Let us consider someone whose total income is £5,000 a year, which is derived from dividends. That person might be one of those widows whom the Government have decided, in other measures, to deprive of their widows pension. We debated and, I regret to say, unsuccessfully opposed that vicious measure only a few months ago. That person might be somebody who has no pension or other source of income, but who has saved from a lifetime of self-employment a small amount of money that now yields £5,000. That person might be someone who had to leave employment because of disablement, and we know how the Government have now cruelly restricted the eligibility criteria for incapacity benefit and are means-testing that benefit.

Those people are at the bottom of the income scale. A few months ago, their income was £5,000. What is their position now, following the Government's measures? It is almost inconceivable. Most people in this country, who are not in that category, have not even begun to face the reality of what has happened to people on the

5 Jul 1999 : Column 749

lowest incomes. The result of the Government's measures is that people who had £5,000 to live on now have only £4,000. Those people, who are extremely vulnerable, have lost £1,000 a year, which is an income reduction of 20 per cent.
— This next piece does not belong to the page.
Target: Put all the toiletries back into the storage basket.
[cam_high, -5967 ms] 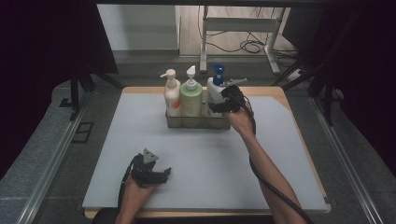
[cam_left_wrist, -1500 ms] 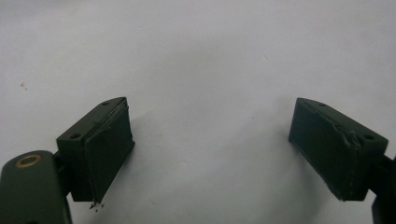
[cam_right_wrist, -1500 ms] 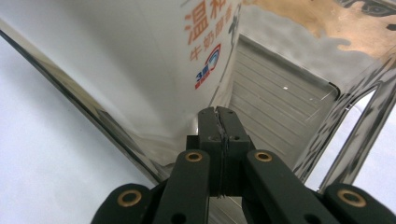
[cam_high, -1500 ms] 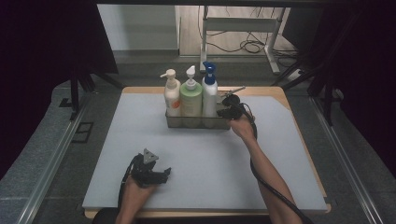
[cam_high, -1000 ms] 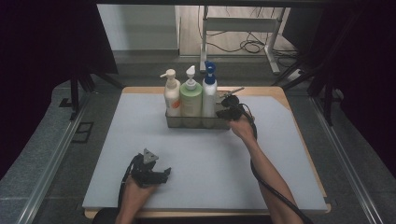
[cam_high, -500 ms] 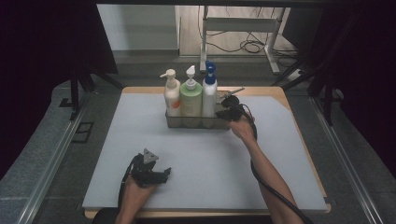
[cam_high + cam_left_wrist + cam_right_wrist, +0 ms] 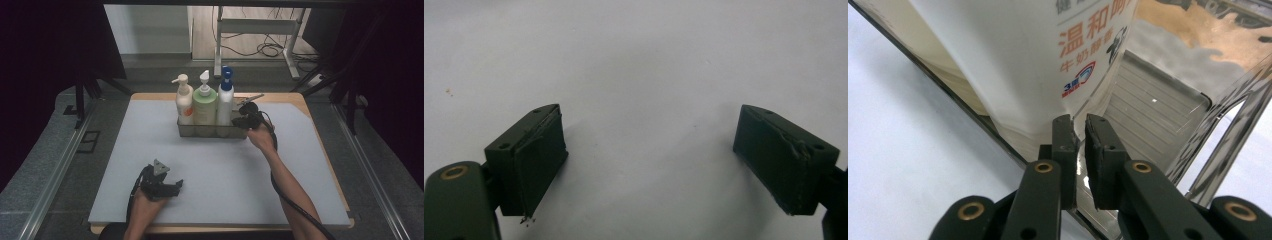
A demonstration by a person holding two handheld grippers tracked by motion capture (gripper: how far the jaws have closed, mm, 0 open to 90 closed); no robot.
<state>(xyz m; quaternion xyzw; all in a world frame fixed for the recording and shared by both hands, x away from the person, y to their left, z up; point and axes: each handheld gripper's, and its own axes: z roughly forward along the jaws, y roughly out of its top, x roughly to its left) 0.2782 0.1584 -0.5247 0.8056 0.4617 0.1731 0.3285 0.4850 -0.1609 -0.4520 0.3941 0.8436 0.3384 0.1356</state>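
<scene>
A clear basket (image 7: 210, 131) at the back of the mat holds three upright pump bottles: a white one with an orange label (image 7: 183, 102), a green one (image 7: 204, 106) and a white one with a blue pump (image 7: 225, 100). My right gripper (image 7: 240, 119) is at the basket's right end, beside the blue-pump bottle (image 7: 1018, 60). Its jaws have just been opening a little. They now stand a sliver apart (image 7: 1081, 142) with the basket's thin wall (image 7: 1228, 130) edge between them. My left gripper (image 7: 172, 189) rests on the mat near the front, open with nothing between its jaws (image 7: 649, 160).
A pale grey mat (image 7: 225, 175) covers the wooden table (image 7: 300, 98). Dark rails run along both sides. Cables and a metal stand (image 7: 260, 25) lie beyond the far edge.
Six seconds ago the blue-pump bottle leaned at the basket's right end by my right gripper; it now stands upright inside. Both hands have kept still over the last second.
</scene>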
Mr. Bercow: My hon. Friend is expounding the case with great force and eloquence. Is he aware that during the proceedings on last year's Finance Bill, the hon. and learned Member for Dudley, North (Mr. Cranston)urged the then Paymaster General to reconsider the Government's position on the tax treatment of dividends as it affected people of pensionable age? The hon. and learned Gentleman, having made that suggestion as a Government Back Bencher to the beleaguered Paymaster General, was subsequently promoted to the post of Solicitor-General. Sadly, despite his promotion, the Government have not shifted their position. Is not it about time that they did so, or that the Solicitor-General relinquished his post?

Mr. Davies: My hon. Friend makes two telling points--one about an hon. and learned Member who certainly ought to be considering his position in the new Labour Administration. I hope that the Financial Secretary to the Treasury, who is about to respond to me, is also considering not just her position, but whether she feels proud to serve in a Government who press on the poorest people in our society in such a malicious and devastating fashion. That is exactly what has occurred.
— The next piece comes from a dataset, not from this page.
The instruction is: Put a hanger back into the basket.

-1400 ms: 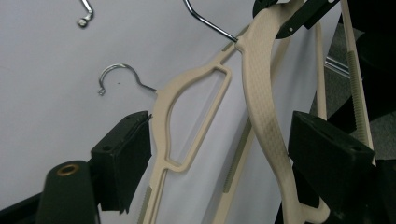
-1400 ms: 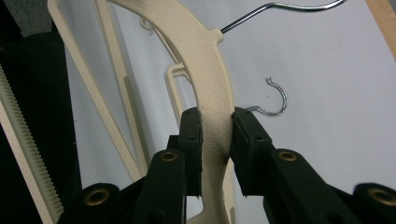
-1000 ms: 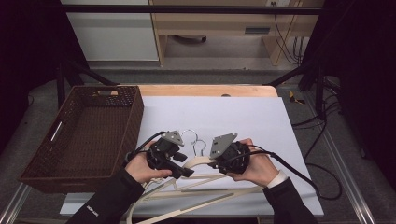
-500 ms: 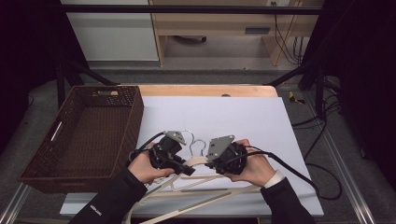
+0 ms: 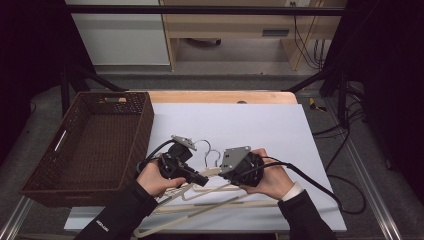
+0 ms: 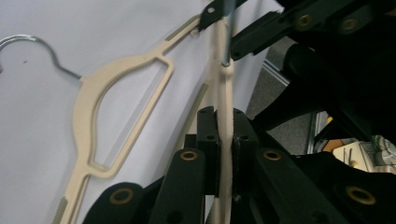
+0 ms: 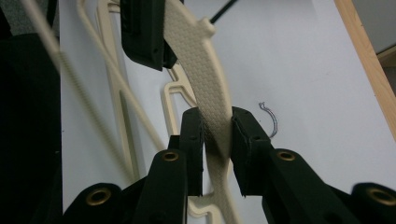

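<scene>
A cream plastic hanger (image 5: 214, 171) is held up between both grippers over the white sheet. My left gripper (image 6: 225, 119) has just been closing, and its pads now press on the hanger's thin edge (image 6: 226, 93). My right gripper (image 7: 217, 123) is shut on the hanger's textured arm (image 7: 201, 60). In the high view the left gripper (image 5: 203, 178) and the right gripper (image 5: 221, 173) point at each other, tips nearly meeting. A second cream hanger (image 6: 116, 107) lies flat on the sheet beside them, and more hangers (image 5: 200, 192) lie under the hands.
A brown wicker basket (image 5: 145, 125) stands at the left edge of the white sheet (image 5: 260, 125). The metal hooks (image 5: 212, 152) of the lying hangers point away from the person. The table's wooden far edge (image 5: 220, 96) runs behind the sheet.
The left gripper's jaws have closed onto the hanger. Both hands have stayed where they were, and the right gripper keeps its grip.
</scene>
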`<state>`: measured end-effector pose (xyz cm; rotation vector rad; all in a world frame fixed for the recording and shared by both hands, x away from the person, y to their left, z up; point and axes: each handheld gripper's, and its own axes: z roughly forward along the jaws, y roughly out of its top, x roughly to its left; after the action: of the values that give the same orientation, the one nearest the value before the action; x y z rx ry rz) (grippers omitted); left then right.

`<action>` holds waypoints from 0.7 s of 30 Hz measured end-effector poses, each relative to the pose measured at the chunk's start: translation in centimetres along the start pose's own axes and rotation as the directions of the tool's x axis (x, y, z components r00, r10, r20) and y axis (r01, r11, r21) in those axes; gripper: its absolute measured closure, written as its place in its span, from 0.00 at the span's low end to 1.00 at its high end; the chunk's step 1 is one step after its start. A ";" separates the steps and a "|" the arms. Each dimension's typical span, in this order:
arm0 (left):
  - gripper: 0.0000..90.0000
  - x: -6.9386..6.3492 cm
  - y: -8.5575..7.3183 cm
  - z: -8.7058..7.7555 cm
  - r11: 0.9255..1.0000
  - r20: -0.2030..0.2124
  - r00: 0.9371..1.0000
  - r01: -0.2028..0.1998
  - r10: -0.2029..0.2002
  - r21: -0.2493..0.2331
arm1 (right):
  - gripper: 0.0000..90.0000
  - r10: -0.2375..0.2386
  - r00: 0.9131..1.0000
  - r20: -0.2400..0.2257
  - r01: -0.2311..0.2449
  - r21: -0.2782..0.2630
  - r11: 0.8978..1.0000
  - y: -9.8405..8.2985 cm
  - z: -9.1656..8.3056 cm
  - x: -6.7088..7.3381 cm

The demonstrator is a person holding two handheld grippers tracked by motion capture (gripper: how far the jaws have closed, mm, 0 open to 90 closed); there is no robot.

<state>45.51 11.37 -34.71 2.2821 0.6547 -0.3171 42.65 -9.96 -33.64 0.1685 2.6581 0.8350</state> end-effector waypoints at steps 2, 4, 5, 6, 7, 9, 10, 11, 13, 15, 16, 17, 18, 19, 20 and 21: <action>0.95 -0.3 0.0 0.0 1.000 -0.018 1.000 -0.005 0.005 0.006 | 0.84 -0.001 1.000 -0.005 0.001 -0.002 1.000 0.0 0.1 0.0; 0.95 -0.3 0.0 -0.2 1.000 -0.007 1.000 0.005 -0.005 -0.004 | 0.84 0.001 1.000 -0.010 -0.001 -0.007 1.000 0.0 0.0 0.0; 0.95 -0.4 0.0 -0.3 1.000 -0.007 1.000 -0.001 0.001 -0.008 | 0.84 0.001 1.000 -0.001 -0.001 -0.019 1.000 0.0 -0.2 0.0; 0.95 -0.5 0.0 -0.4 1.000 -0.011 1.000 -0.006 0.006 -0.011 | 0.84 0.008 1.000 -0.001 -0.008 -0.023 1.000 0.1 -0.3 0.0; 0.95 -0.6 0.0 -0.5 1.000 -0.015 1.000 -0.009 0.009 -0.013 | 0.83 0.014 1.000 -0.004 -0.014 -0.027 1.000 0.1 -0.4 0.0; 0.95 -0.7 0.1 -0.6 0.999 -0.021 0.999 -0.027 0.027 -0.021 | 0.82 0.022 1.000 0.004 -0.021 -0.036 0.999 0.0 -0.7 -0.1; 0.95 -0.8 0.1 -0.7 0.999 -0.028 0.999 -0.029 0.028 -0.028 | 0.82 0.022 1.000 0.004 -0.021 -0.036 0.999 0.0 -0.7 -0.1; 0.95 -0.9 0.1 -0.8 0.999 -0.029 0.999 -0.032 0.031 -0.037 | 0.81 0.030 1.000 0.002 -0.030 -0.045 0.999 0.0 -0.8 -0.2; 0.95 -1.2 0.2 -1.1 0.998 -0.047 0.998 -0.037 0.034 -0.052 | 0.73 0.065 0.998 0.013 -0.064 -0.069 0.996 -0.2 -1.6 -0.4; 0.95 -1.4 0.3 -1.4 0.997 -0.069 0.997 -0.044 0.040 -0.057 | 0.70 0.077 0.997 0.019 -0.075 -0.081 0.994 -0.3 -1.9 -0.5; 0.95 -1.4 0.3 -1.5 0.997 -0.072 0.997 -0.043 0.038 -0.064 | 0.63 0.116 0.993 0.017 -0.114 -0.120 0.986 -0.7 -2.6 -0.8; 0.95 -1.4 0.3 -1.8 0.997 -0.080 0.996 -0.045 0.039 -0.068 | 0.61 0.138 0.990 0.017 -0.134 -0.148 0.980 -0.9 -3.1 -1.0; 0.95 -1.4 0.3 -2.2 0.996 -0.094 0.995 -0.049 0.041 -0.081 | 0.59 0.170 0.985 0.022 -0.163 -0.182 0.970 -1.3 -3.7 -1.3; 0.95 -1.4 0.3 -2.2 0.996 -0.094 0.995 -0.049 0.041 -0.081 | 0.57 0.199 0.980 0.023 -0.190 -0.202 0.961 -1.7 -4.2 -1.6; 0.95 -1.6 0.4 -2.6 0.994 -0.115 0.992 -0.054 0.043 -0.091 | 0.52 0.227 0.973 0.035 -0.214 -0.224 0.951 -2.1 -4.6 -1.9; 0.95 -1.6 0.4 -2.6 0.994 -0.115 0.992 -0.054 0.043 -0.091 | 0.52 0.227 0.973 0.035 -0.214 -0.224 0.951 -2.1 -4.6 -1.9</action>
<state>44.51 12.40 -32.02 2.2344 0.6563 -0.1320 42.69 -14.50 -30.75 0.4340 2.4988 1.1672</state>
As my hon. Friend the Member for Buckingham (Mr. Bercow) rightly said, the former Paymaster General, the hon. Member for Coventry, North-West (Mr. Robinson), felt sufficiently ashamed by what his Government had done to express his embarrassment in Committee and to hold out the prospect that something would be done. Nothing, of course, has been done.
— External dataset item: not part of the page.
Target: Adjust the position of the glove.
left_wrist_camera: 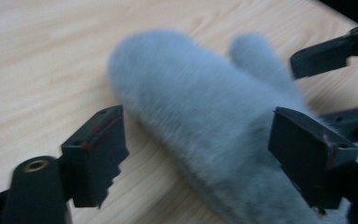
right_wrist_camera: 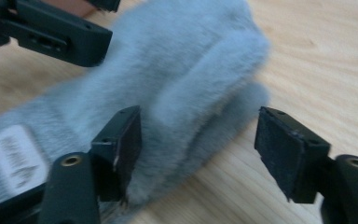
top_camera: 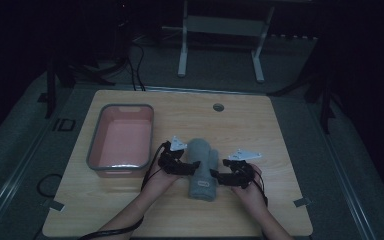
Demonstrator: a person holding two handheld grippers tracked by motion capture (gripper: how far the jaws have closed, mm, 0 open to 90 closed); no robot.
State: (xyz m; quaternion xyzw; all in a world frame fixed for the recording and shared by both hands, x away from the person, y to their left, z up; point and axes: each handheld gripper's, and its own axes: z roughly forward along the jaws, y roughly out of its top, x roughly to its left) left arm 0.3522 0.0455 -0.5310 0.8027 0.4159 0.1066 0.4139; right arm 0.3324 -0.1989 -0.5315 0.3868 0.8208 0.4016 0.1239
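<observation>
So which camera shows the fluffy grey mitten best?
The high view: there the whole mitten lies on the table between both grippers, with its thumb and cuff label visible. The left gripper view shows its blurred fingertip end and thumb close up. The right gripper view shows the thumb side and label, cut off.

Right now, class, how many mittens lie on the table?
1: a grey fuzzy mitten lying near the table's front edge, right of the pink bin. A second could hide beneath it.

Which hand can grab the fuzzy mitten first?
Probably the left. The left gripper already has the grey mitten between its open jaws, while the right gripper straddles just its thumb edge.
</observation>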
This is part and parcel of a campaign waged by this new Labour Government against the new poor--people who are at the bottom of the income scale, but who have a small amount of savings and therefore do not qualify for the Government's means-tested benefits. They are being clobbered over and again by these vicious tax measures.

One thing is quite extraordinary: the Government have protected certain categories of people from the impact of the abolition of the dividend tax credit. They have protected the higher taxpayers--people who would have been paying a marginal 40 per cent. tax on their dividend income and who continue to pay a marginal 40 per cent. on other sources of income. They have a new dividend tax rate of 32.5 per cent. The Government have protected overseas holders of British equities, so that Americans who receive a dividend stream from this country will still receive a cheque--a tax credit--from the Treasury.

The Government cannot find a single crumb for people in this country who have saved hard or who are--perhaps--widows whose husbands saved on their behalf and who have some small savings income from dividends on which to live. The Government should be utterly ashamed of themselves. It amazes me that they can sleep happily in their beds knowing how cruelly they have

5 Jul 1999 : Column 750

ruined the standards of living of people who are right at the bottom of the income scale. That is the achievement of new Labour.